O que é bom para os EUA deixou de ser bom para o Brasil
Os povos vão percebendo que não é atrativo um modelo que nega o multilateralismo e as instituições de cooperação internacional
A formação da civilização brasileira começou enviesada. Foi grande o contingente de africanos escravizados e de indígenas dizimados. Mas essas culturas foram abafadas. Prevaleceu o complexo de colonizado. Valorizaram-se as culturas europeias, a portuguesa, a inglesa e a francesa. Com o golpe dos positivistas que inaugurou a república, veio a inflexão em direção aos Estados Unidos. Em 1889, o I Congresso Pan-Americano lançou as bases do pan-americanismo para a cooperação entre os países do continente. Naturalmente, sob a hegemonia americana. Em 1906, sob a liderança de Joaquim Nabuco, nosso primeiro embaixador nos EUA, realizou-se a III Conferência Internacional Americana no Rio de Janeiro, quando se firmou a doutrina de aproximação com os EUA também defendida pelo Barão do Rio Branco. “O que é bom para os Estados Unidos é bom para o Brasil”, a frase de Juracy Magalhães sintetiza uma política externa de cooperação com os EUA.

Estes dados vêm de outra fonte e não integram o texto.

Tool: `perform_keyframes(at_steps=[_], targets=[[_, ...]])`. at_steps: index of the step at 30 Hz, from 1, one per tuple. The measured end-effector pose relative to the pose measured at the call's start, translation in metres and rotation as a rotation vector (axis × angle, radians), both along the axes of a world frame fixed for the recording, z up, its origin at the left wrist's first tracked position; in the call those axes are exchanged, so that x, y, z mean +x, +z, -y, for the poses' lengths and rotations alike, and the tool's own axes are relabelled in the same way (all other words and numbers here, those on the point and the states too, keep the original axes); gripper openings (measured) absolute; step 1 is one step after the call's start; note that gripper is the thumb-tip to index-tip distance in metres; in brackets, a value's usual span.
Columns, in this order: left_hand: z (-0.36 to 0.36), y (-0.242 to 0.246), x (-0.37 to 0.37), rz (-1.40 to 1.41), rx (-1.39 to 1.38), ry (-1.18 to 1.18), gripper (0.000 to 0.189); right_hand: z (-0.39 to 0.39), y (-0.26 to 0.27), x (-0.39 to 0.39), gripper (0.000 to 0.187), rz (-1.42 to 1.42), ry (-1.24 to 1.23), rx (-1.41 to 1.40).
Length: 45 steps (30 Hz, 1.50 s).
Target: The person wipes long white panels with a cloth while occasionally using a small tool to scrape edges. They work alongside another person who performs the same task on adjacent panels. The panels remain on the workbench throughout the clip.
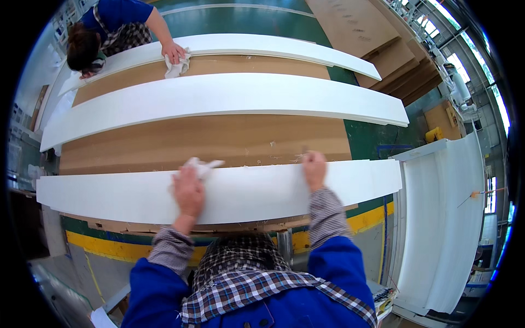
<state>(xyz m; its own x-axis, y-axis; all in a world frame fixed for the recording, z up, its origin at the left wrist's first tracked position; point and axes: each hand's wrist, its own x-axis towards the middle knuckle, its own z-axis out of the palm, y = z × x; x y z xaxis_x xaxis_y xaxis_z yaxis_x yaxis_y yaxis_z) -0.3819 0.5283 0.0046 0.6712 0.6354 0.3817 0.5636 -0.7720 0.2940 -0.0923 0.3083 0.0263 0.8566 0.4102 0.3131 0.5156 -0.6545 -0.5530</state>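
Note:
A long white panel [254,192] lies across the cardboard-covered surface in front of me. My left hand [189,192] rests on it left of the middle, pressing a crumpled white cloth [203,166] that sticks out past the fingers at the panel's far edge. My right hand [315,170] is at the far edge farther right, fingers curled and blurred; a small thing at its fingertips is too unclear to name. Beyond lie a second white panel [246,94] and a third one [254,43].
A co-worker [119,24] leans over the farthest panel at the upper left, one hand on a white rag [177,64]. Brown boards [361,33] are stacked at the upper right. White sheets [439,225] stand at the right. Shreds lie on the cardboard [205,141].

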Motion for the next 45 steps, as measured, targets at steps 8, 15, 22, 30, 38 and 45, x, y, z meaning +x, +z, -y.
perform_keyframes(at_steps=[8, 15, 22, 30, 38, 45], targets=[[-0.069, -0.006, -0.055, 0.042, -0.042, 0.345, 0.037, 0.117, -0.014, 0.096, 0.014, 0.306, -0.203, -0.371], [-0.066, -0.008, -0.053, -0.037, 0.032, 0.377, 0.037, 0.005, -0.032, -0.029, 0.01, 0.217, 0.028, -0.121], [-0.073, -0.007, -0.053, 0.04, -0.026, 0.359, 0.037, -0.152, -0.009, -0.171, 0.015, -0.099, 0.544, 0.009], [-0.072, -0.01, -0.056, 0.062, -0.065, 0.347, 0.041, -0.016, -0.019, 0.016, 0.012, 0.096, 0.022, -0.122], [-0.07, -0.004, -0.052, 0.031, -0.084, 0.33, 0.042, 0.048, -0.028, 0.038, 0.016, 0.22, -0.057, -0.528], [-0.069, -0.006, -0.053, 0.046, -0.134, 0.282, 0.045, -0.173, -0.03, -0.177, 0.016, -0.069, 0.215, -0.2]])
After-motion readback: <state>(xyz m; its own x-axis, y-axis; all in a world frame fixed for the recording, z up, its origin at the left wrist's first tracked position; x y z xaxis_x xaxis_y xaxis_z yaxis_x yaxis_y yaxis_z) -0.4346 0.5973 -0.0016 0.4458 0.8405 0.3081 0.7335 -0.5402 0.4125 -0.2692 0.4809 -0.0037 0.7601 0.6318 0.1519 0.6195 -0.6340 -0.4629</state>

Esse alinhamento transcendeu a política externa. Avançou na cultura de nossa civilização. Por aqui o soft power americano foi avassalador. A música de Frank Sinatra, Elvis Presley, Chuck Berry, Jimi Hendrix, Bob Dylan e Michael Jackson. A literatura de Edgar Allan Poe, Emerson, Mark Twain, Faulkner e Hemingway. Os feitos esportivos de Jesse Owens, Michael Jordan, Serena Williams, Muhammad Ali e Michael Phelps. As ciências de Thomas Edison, Alan Turing e Chomsky. O direito e a filosofia de Ronald Dworkin e John Rawls. A economia de Galbraith, Friedman, Krugman e Stiglitz. O cinema de Spielberg, Scorsese, Wood Allen, Tarantino e Meryl Streep. A legislação dos direitos civis das décadas de 60 e 70, inclusive as ações afirmativas. A internet e a inteligência artificial. Muita coisa boa, como se vê.

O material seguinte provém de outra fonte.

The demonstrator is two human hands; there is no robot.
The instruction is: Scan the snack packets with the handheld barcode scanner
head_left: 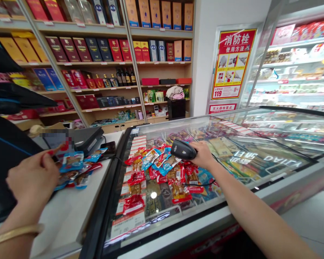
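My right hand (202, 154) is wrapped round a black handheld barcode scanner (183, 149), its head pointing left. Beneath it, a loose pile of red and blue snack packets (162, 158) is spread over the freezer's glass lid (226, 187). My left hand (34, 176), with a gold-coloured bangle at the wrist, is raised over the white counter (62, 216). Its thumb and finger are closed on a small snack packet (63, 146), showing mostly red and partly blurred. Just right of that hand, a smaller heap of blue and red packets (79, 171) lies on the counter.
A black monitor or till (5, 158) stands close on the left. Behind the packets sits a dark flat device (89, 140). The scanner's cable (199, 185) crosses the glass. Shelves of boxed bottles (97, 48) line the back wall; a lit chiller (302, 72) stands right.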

Mas o outro lado da moeda impressiona negativamente. Assim como a deterioração de parte daqueles elementos virtuosos. O american way of life passou a influir negativamente em nossa civilização. Tornou-se sinônimo de um individualismo sem consciência coletiva, incapaz de solidariedade social. Paradigma de consumismo sem consciência ambiental. De desperdício e frustração para a maioria privada de acesso aos bens de luxo. Os endinheirados comprando a segunda residência na Flórida. Muitos deles com o dízimo subtraído dos pobres recém-convertidos ao neopentecostalismo da teologia da prosperidade. A importação dessas religiões evangélicas americanas enriquecendo bispos e pastores. E, ao mesmo tempo, abafando a espontaneidade, sincretismo e alegria do jeito de ser brasileiro que herdamos dos antepassados vindos da África. Os do andar de cima sempre emulando os padrões, gostos e aspirações dos americanos. Como se fosse possível aqui replicá-los. O resultado tem sido um país com muita gente alinhada aos defeitos do grande irmão. Muitas vezes até mesmo diante de agressões como o apoio dos EUA ao regime militar de 1964. Ou, como agora, no episódio em que o ex-presidente, seus filhos e aliados do tipo do governador de São Paulo revelaram-se patriotas da pátria alheia em face do tarifaço e da agressão ao poder judiciário brasileiro.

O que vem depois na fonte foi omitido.